#### DATA
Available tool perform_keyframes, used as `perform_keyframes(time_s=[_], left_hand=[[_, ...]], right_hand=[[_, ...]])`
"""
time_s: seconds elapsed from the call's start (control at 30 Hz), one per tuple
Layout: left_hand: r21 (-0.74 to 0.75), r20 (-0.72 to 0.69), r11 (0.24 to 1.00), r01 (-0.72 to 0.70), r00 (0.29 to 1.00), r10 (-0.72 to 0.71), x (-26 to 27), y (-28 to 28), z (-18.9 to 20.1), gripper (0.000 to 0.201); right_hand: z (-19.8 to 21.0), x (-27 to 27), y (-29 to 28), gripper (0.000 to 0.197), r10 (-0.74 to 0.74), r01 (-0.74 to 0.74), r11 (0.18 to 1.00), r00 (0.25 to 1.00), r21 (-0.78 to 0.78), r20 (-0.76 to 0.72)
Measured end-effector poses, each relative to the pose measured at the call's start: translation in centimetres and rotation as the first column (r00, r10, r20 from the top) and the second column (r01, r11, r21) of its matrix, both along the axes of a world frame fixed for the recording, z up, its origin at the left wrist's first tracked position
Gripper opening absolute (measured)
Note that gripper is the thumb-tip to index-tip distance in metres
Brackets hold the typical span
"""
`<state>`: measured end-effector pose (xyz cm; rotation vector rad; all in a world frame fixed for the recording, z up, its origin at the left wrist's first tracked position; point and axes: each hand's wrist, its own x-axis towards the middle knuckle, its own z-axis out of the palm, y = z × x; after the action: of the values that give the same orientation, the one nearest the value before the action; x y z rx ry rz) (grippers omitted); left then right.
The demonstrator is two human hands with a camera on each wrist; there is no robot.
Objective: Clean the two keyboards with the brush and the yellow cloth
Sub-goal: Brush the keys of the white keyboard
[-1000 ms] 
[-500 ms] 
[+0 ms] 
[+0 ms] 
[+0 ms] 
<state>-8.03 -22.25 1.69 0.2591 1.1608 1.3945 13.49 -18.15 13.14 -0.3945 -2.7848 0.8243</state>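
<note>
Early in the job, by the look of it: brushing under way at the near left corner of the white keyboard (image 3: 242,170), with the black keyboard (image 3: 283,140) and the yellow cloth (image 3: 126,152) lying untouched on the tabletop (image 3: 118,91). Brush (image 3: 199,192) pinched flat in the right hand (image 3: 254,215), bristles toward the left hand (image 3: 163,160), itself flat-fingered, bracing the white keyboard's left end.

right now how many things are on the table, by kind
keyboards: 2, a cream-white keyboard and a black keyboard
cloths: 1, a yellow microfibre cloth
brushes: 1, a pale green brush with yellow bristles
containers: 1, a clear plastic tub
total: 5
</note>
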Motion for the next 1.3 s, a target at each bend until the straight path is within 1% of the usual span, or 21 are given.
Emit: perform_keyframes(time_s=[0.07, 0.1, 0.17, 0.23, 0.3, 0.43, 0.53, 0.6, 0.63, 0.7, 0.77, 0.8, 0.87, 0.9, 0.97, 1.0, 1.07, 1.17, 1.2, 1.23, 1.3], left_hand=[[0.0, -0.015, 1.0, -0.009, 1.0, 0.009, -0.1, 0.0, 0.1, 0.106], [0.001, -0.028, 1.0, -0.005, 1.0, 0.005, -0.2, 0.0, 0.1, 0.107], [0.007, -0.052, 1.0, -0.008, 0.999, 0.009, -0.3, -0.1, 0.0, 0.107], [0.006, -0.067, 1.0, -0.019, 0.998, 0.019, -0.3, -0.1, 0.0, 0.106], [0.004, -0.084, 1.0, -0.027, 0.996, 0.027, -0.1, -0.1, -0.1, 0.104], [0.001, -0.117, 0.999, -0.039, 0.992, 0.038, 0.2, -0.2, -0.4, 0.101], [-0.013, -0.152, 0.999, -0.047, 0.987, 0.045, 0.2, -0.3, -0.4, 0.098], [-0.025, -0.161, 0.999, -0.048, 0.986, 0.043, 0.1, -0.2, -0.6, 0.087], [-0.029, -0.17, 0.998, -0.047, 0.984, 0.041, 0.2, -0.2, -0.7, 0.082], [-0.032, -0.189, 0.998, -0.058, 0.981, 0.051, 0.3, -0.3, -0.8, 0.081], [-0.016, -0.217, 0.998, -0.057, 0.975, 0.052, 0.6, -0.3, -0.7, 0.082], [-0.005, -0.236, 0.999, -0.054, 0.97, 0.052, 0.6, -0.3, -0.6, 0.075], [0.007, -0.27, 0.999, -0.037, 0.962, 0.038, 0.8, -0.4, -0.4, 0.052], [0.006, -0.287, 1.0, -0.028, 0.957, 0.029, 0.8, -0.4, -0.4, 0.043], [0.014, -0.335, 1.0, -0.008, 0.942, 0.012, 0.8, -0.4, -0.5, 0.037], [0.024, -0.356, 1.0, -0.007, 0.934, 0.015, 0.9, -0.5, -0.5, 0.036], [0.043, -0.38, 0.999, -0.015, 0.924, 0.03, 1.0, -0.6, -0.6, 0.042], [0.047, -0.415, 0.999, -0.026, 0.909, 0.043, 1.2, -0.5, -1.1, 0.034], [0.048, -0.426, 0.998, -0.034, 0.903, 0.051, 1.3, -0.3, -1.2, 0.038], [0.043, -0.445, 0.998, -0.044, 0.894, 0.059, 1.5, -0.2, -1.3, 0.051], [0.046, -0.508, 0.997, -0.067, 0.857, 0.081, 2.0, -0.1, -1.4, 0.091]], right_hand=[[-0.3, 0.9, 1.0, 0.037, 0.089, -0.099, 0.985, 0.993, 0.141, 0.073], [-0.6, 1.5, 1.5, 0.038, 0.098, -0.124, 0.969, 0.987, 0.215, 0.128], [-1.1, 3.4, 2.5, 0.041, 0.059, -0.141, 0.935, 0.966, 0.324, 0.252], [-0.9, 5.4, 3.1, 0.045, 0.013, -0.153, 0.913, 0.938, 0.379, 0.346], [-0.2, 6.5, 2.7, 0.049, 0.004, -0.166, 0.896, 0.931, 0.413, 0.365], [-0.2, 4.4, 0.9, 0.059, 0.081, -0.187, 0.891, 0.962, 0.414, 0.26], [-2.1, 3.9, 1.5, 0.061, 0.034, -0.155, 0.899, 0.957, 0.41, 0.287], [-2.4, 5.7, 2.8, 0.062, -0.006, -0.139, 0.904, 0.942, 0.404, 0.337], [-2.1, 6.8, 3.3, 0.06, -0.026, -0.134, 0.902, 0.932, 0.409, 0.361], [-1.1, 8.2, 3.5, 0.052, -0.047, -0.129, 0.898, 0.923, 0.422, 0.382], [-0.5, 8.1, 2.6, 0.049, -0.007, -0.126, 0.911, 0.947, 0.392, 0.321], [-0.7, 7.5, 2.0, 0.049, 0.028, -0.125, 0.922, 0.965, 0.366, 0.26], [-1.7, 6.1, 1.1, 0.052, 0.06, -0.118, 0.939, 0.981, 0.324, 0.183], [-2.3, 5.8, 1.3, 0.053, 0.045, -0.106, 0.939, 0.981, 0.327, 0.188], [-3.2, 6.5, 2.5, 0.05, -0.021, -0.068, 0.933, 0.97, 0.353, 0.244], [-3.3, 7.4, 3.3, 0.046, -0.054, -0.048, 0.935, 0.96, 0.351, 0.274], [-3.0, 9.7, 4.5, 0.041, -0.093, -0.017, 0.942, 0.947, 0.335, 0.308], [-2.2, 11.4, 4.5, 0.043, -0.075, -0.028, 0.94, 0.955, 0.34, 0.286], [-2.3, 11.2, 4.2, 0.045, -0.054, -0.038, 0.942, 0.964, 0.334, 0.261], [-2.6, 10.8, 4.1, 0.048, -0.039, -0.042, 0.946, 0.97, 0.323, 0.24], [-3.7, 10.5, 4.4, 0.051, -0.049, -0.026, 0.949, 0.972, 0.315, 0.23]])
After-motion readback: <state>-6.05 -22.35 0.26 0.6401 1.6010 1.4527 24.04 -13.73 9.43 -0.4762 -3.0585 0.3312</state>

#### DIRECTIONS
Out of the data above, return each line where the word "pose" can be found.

#### RESPONSE
Measured end-effector poses, each relative to the pose measured at the call's start: translation in centimetres and rotation as the first column (r00, r10, r20 from the top) and the second column (r01, r11, r21) of its matrix, both along the axes of a world frame fixed for the recording, z up, its origin at the left wrist's first tracked position
`<state>`: measured end-effector pose (xyz cm; rotation vector rad; all in a world frame fixed for the recording, z up, its origin at the left wrist's first tracked position; point and axes: each hand's wrist, its own x-axis towards the middle knuckle, its own z-axis out of the palm, y = z × x; after the action: of the values that give the same orientation, the one nearest the value before the action; x y z rx ry rz) (grippers omitted); left then right.

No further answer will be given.